[Exercise requirements] Only lines with the string "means" are wanted. Pull them out of the data.

☆ ☆ ☆

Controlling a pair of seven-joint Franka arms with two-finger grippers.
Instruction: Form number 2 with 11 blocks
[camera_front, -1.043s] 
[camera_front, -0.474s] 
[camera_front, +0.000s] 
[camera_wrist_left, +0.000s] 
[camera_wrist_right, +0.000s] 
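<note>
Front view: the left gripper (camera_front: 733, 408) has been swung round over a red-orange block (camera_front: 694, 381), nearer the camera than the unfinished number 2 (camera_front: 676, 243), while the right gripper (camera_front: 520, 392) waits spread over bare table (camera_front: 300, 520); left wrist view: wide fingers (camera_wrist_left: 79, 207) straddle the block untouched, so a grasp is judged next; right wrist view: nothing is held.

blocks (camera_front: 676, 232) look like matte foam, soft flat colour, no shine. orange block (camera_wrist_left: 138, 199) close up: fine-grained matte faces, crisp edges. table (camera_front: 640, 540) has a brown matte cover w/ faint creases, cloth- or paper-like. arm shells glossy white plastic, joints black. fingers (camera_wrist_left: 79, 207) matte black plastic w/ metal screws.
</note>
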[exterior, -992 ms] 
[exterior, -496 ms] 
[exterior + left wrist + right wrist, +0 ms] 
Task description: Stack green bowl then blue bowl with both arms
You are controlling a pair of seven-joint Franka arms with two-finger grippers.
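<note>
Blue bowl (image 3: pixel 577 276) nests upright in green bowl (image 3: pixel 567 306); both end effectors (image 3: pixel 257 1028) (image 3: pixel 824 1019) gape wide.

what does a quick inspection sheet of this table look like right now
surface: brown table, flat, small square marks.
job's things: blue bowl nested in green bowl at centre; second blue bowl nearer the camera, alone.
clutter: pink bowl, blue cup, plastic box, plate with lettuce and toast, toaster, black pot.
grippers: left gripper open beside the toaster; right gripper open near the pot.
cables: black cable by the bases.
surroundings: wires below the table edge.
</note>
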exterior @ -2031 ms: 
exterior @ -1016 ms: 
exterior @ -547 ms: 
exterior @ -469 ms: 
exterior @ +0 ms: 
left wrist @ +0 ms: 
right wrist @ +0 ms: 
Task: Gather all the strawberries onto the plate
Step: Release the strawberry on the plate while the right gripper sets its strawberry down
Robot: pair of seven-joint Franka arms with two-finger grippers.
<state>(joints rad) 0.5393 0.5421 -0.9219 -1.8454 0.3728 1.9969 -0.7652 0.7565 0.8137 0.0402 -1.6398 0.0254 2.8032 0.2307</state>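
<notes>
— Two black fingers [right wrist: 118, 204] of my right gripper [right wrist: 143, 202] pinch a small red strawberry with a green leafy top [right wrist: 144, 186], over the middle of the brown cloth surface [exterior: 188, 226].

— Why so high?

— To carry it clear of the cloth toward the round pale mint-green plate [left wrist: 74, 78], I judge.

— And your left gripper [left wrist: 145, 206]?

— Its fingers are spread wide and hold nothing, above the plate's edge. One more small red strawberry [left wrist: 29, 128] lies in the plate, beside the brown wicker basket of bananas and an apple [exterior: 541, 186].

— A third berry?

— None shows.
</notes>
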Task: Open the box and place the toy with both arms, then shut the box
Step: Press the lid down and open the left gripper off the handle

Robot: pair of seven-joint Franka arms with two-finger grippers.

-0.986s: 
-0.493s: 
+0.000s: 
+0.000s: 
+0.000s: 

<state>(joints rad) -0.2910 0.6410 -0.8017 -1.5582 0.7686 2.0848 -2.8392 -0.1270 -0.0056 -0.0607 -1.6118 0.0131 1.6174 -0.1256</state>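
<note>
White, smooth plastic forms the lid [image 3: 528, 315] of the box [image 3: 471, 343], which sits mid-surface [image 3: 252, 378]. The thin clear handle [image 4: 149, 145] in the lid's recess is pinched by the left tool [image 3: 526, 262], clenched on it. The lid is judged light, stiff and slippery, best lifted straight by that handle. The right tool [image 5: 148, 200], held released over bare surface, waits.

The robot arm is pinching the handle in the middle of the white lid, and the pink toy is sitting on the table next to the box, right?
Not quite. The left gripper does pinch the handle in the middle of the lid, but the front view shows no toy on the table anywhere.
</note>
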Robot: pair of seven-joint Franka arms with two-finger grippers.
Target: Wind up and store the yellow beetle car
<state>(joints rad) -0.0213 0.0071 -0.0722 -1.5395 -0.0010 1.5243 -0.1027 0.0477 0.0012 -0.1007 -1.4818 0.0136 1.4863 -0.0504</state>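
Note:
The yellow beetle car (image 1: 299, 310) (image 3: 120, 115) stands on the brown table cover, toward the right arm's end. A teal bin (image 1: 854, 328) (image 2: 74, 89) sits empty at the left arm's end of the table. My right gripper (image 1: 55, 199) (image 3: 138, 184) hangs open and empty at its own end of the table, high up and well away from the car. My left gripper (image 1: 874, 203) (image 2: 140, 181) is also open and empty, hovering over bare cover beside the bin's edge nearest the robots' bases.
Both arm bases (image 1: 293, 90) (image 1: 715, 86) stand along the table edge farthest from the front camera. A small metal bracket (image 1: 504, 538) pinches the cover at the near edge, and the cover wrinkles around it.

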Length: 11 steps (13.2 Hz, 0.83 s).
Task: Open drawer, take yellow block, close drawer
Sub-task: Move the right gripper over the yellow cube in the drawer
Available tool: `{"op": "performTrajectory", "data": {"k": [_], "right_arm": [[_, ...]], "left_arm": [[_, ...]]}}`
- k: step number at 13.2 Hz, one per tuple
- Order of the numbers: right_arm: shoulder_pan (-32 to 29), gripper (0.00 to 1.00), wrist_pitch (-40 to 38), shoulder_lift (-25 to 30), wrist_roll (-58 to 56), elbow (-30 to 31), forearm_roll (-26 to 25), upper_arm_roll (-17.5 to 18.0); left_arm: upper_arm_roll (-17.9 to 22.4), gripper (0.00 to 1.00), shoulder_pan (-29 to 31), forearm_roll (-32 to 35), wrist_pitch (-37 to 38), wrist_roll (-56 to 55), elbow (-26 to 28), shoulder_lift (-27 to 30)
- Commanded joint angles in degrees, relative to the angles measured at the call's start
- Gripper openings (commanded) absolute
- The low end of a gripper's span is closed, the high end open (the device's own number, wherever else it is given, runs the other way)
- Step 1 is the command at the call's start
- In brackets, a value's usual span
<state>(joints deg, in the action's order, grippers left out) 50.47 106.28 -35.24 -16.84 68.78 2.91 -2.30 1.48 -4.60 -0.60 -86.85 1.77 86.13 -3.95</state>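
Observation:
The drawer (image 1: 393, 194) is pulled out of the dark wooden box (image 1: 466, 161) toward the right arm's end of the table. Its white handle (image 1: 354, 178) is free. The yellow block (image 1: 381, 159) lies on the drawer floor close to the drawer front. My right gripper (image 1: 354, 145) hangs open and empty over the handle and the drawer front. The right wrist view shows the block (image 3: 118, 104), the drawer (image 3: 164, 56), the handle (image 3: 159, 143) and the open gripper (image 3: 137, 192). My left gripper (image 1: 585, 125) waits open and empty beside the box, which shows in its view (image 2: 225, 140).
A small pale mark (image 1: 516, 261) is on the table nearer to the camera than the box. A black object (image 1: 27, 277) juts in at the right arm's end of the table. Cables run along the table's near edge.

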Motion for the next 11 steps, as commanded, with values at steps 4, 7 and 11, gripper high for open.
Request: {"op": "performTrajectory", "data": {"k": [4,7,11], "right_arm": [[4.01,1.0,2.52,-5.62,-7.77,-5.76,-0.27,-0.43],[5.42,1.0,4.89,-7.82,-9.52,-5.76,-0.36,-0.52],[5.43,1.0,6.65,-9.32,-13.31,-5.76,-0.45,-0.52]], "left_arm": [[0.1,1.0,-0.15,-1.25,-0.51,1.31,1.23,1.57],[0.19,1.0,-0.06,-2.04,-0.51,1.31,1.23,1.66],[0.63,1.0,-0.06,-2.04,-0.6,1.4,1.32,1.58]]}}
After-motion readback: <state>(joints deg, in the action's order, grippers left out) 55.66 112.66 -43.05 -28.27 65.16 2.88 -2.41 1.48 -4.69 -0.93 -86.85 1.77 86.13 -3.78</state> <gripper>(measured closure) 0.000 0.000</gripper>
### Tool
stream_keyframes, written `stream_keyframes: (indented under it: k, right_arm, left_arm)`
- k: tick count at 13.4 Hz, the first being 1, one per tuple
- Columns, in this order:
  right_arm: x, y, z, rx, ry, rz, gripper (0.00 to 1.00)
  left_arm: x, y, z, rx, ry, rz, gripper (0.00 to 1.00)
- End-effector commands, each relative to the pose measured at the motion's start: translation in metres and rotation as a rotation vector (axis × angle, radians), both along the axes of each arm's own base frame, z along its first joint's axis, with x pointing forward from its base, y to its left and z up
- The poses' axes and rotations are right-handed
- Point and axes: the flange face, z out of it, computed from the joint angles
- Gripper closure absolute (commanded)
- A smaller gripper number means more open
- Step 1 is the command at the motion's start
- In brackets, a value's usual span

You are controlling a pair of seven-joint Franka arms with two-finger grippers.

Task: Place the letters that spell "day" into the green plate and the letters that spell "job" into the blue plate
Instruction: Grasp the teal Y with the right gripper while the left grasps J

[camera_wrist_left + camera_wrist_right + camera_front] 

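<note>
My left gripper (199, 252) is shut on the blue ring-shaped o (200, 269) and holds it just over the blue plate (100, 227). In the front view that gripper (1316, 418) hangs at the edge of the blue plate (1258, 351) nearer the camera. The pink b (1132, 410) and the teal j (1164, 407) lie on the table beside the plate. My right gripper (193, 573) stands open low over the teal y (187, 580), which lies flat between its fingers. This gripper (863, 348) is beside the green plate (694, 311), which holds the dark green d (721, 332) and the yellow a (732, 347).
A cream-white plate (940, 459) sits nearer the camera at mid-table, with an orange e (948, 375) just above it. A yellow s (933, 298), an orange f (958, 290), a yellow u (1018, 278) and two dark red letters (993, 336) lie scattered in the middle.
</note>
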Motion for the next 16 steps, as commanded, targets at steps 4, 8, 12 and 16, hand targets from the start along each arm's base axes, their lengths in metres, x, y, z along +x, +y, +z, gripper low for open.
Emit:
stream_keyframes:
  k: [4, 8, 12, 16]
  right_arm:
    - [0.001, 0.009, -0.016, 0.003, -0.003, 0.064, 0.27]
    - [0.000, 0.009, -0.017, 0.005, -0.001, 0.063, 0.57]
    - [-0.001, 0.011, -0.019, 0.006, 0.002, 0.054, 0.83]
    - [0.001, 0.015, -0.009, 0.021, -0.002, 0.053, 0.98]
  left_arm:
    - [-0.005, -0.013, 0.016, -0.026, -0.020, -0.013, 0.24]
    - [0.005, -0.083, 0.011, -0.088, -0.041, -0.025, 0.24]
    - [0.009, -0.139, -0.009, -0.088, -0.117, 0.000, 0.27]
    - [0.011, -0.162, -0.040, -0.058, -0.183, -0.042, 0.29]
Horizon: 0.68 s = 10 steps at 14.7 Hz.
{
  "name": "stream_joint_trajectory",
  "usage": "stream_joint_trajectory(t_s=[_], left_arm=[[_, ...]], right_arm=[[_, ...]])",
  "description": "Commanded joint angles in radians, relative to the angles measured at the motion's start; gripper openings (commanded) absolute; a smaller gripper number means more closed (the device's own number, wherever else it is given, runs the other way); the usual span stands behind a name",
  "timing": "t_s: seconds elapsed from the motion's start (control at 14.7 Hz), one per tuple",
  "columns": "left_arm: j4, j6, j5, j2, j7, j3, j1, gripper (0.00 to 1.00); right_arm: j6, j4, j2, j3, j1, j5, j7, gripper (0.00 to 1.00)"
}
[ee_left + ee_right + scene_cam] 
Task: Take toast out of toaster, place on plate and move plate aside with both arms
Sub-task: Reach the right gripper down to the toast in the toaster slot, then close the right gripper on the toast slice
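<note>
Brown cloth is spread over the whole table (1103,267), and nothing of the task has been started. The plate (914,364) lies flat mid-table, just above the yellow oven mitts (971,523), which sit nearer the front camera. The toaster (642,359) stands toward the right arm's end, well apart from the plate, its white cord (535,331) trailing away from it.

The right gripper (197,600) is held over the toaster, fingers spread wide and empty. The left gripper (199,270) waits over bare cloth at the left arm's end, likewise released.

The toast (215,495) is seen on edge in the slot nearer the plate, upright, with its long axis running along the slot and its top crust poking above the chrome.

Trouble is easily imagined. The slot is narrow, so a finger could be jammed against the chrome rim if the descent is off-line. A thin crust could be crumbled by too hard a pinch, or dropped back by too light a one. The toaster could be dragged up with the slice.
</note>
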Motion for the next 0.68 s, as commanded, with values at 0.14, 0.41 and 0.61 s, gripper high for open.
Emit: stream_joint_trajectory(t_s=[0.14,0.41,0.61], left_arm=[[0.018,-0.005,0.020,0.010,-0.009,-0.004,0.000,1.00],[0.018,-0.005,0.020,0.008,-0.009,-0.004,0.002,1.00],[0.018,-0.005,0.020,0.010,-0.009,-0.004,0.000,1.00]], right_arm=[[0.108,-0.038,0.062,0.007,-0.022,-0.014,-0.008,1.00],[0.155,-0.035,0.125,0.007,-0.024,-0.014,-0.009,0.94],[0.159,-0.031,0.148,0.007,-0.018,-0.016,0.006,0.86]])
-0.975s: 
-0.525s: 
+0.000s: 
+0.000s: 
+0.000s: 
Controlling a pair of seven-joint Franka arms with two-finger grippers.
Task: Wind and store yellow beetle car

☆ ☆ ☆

[Exercise response]
- A smaller gripper number means more open
  "description": "Commanded joint angles in radians, relative to the angles measured at the motion's start; gripper openings (commanded) absolute; a smaller gripper number means more closed (the device's own number, wherever else it is given, runs the other way); the usual span stands behind a name",

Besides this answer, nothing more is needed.